By some folks’ testimony, Mother was normal on Thanksgiving: smoking, gossiping, cutting up, foregoing vegetables for sweet potato pie, and begging rides to the corner store for scratch-off lottery tickets. By Christmas, she was in the geriatric psych ward.

During “good” times, this is a marvelous garden, where she picks imaginary strawberries and tomatoes off vines that grow before her. It’s a circus (well, that much is true), with clowns and funny animals prancing about. It is home, where my grandmother, dead over a decade, tries on fanciful hats.

During “bad” times, she’s in jail, held prisoner against her will, forced to be a prostitute, beaten, and raped. I’m colluding with The Judge to keep her there because I’m a terrible daughter, always have been, she tells me over and over again. She bites and hits the nurses. She bangs against her geri-chair, a metal recliner with locking tray that keeps patients considered “flight risks” confined.

Part of me admires her volatile moments. Who among us – if we believed ourselves unjustly held prisoner – would not similarly rail against The Judge, bite his minions’ hands, and rattle the bars of our cages? “Attica! Attica!” I want to chant along with her. But this is my mother, not a movie.

If her last few years were filmed as montage, she would be shuffling toward that cliff on her walker, her body bent almost double and twisted with scoliosis. Granny and other dead relatives have been socializing with her for years. She supplements her retirement income with scratch-offs and cash advances from whatever credit cards come in the mail. She lives off sugar: diet drinks, cookies, and cereal. (Internet searches taught me that delusions, out-of-control financial judgment, and excessive sweet tooth are hallmarks of her disease.) She has a rock star’s drug resume: including Paxil and Xanax for mental health, and a variety of muscle relaxers and Oxycontin – “hillbilly heroin” – for the back pain. If the drugs didn’t do her in, her past would have caught up with her one day. My mother has already died many times before.

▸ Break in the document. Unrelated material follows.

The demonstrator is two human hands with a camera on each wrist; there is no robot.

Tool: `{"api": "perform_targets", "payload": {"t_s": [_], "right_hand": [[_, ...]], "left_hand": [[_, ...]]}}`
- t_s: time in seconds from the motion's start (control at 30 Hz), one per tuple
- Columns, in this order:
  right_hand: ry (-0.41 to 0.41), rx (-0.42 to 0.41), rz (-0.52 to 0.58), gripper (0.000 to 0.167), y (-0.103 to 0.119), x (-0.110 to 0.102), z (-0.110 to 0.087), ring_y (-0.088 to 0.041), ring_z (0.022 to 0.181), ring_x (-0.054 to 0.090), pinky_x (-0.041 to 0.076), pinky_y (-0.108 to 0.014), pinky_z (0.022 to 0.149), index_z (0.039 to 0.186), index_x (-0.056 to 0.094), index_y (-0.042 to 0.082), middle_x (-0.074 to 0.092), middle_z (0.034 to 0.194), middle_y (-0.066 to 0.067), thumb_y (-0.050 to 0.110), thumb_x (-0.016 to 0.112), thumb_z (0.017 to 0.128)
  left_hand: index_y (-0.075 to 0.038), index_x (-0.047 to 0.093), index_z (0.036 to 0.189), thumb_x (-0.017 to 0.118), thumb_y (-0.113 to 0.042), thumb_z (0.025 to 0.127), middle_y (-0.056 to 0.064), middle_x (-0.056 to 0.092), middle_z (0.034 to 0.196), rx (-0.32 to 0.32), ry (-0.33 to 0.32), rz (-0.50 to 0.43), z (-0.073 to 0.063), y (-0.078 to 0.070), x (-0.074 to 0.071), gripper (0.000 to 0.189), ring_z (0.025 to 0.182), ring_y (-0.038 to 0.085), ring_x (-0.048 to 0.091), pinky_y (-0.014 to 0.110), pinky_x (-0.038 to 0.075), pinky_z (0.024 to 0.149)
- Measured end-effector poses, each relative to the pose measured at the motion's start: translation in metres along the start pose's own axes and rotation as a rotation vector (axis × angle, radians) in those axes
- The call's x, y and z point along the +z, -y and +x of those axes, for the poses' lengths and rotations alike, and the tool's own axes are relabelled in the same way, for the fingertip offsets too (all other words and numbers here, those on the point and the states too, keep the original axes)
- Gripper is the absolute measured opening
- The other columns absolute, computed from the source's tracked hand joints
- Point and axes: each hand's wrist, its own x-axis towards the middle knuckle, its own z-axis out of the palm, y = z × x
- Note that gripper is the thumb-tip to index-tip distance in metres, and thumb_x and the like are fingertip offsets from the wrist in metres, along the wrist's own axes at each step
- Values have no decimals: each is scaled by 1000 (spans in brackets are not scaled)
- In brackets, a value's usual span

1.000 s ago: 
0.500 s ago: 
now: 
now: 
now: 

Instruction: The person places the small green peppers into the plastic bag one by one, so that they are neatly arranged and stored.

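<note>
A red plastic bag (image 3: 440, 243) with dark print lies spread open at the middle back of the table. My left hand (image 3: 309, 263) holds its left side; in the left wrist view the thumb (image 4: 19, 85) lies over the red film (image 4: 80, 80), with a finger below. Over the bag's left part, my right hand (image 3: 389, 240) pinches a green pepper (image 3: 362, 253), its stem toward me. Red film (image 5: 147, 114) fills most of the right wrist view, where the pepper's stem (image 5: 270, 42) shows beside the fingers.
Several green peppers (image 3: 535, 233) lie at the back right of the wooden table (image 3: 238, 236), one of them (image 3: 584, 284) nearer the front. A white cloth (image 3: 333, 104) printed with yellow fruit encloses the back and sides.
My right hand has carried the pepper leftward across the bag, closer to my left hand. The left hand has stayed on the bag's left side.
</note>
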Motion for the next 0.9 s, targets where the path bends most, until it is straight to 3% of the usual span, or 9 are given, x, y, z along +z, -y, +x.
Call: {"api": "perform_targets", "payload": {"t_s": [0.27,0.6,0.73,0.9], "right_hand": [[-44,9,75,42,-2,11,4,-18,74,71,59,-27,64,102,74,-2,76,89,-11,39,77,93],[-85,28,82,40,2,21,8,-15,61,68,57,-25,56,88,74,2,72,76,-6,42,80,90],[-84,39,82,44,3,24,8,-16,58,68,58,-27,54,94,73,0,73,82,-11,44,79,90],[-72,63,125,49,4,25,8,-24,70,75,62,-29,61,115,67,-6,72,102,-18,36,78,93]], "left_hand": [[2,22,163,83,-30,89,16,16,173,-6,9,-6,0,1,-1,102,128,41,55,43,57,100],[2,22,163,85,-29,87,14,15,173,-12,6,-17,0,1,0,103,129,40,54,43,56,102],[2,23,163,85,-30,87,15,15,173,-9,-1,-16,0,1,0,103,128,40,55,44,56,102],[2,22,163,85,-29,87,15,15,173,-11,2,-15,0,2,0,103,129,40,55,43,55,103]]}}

The first time happened when I was about ten. Ovarian cancer. I don’t remember much. People speaking in hushed tones around me. A mommy who went away and came back, much later, with the hair missing from all over her body. Then, a miracle! No one defeated ovarian cancer back then, but my mother was apparently tougher than anyone suspected. She went on to live through breast cancer, colon disease, high blood pressure, scoliosis, and multiple nervous breakdowns. Illness took some of the fight out of her. Still, she survived.

Only to face death disguised as a man. Grendel, high school friends and I called him, after the monster in Beowulf. Grendel did a lot of drinking, name-calling, hitting, and breaking. The worst time was when he busted down our front door, dead-bolt lock and all, and pointed a loaded pistol at my mother’s face. While I stood there, butcher knife twitching in my hand, weighing the pros and cons of stabbing Grendel, he clicked the gun slowly, multiple times before I realized it wasn’t loaded. He just wanted to prove a point. He was angry that my mom had borrowed money from the judge she worked for and accused her of sleeping with him.

Ironic how the people we call crazy often speak a twisted truth. There my mother sits, confined to her geri-chair, imprisoned by her past, searching for what bell hooks calls “homeplace.” Beside her, a helpless, hapless Beo-Woolf stands with pen in hand instead of butcher knife. I take notes furiously as The Judge fires terms at me like “Baker Act” and “state mental hospital” if Mother doesn’t stop biting and hitting. I, too, want to bit and hit, but whom? To what end?